● WHAT THE EXERCISE ASKS: Tally the lines below that contain the word "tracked". Only the total should be given.

● EXERCISE DATA:
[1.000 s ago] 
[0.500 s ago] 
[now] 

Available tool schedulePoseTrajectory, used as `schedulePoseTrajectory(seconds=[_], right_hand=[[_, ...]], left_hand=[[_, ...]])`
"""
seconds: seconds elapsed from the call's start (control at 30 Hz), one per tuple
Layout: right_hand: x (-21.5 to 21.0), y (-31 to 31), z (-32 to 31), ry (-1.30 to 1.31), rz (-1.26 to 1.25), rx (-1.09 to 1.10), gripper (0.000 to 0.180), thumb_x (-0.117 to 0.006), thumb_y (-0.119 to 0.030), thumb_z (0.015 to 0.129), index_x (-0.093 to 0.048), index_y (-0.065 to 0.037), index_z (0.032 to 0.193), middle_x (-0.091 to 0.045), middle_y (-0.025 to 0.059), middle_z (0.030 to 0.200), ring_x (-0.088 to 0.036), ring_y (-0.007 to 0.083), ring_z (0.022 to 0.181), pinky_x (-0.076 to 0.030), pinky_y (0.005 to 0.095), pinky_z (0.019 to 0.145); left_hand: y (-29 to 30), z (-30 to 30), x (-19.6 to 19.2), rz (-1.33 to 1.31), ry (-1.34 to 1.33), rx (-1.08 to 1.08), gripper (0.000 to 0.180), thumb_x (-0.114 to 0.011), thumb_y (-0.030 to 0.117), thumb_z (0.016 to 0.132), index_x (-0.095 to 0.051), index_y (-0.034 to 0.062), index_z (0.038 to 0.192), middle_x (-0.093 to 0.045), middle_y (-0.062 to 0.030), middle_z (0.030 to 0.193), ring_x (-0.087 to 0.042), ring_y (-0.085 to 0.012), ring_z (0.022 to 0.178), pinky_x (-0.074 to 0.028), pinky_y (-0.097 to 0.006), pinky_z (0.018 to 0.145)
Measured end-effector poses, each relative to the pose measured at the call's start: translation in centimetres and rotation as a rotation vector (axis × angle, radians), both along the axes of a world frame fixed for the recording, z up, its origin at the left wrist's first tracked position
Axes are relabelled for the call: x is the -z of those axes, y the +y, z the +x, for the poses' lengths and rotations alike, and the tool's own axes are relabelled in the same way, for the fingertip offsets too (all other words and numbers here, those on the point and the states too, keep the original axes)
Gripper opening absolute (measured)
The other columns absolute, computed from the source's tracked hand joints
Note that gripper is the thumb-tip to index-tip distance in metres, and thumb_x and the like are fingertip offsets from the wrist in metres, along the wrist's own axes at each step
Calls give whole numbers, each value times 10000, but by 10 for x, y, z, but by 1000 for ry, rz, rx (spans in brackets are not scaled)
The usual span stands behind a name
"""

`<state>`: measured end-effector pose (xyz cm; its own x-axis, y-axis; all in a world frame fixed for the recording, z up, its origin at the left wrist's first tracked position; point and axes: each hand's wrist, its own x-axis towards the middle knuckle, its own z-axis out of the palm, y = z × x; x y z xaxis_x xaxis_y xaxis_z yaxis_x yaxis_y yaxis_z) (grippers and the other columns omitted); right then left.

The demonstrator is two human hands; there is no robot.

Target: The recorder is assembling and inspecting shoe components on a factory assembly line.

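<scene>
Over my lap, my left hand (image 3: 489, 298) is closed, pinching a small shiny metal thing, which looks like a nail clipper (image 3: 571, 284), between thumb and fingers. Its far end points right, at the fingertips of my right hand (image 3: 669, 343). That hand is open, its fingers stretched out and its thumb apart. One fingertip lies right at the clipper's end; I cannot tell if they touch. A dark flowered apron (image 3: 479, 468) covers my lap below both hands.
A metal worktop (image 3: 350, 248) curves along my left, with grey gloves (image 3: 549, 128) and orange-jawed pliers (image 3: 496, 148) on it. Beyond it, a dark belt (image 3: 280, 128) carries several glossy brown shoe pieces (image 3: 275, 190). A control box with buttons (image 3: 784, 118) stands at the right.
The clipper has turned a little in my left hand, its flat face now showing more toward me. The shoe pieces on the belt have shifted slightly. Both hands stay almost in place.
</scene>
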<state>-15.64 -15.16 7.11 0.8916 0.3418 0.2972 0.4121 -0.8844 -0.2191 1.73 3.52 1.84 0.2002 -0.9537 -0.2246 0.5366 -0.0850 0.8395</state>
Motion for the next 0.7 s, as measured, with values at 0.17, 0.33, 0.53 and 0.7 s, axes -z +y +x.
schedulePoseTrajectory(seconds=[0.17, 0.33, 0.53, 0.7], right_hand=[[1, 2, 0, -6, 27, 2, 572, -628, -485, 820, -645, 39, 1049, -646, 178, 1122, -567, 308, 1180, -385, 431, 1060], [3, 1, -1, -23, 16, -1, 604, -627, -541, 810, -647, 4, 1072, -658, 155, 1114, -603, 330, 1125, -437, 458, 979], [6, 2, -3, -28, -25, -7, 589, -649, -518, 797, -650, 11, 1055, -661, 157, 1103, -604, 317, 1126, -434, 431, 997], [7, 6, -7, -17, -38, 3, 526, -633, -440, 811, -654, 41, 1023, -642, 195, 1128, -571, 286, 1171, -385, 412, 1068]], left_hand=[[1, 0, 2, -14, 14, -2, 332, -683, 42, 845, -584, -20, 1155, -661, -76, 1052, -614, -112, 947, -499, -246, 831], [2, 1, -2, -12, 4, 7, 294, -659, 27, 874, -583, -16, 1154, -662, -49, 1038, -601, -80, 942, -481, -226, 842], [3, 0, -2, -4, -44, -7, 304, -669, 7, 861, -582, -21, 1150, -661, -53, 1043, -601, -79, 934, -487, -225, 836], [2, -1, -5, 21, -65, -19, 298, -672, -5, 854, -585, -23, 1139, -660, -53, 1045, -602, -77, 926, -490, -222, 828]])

● COMPLETED TASK: 3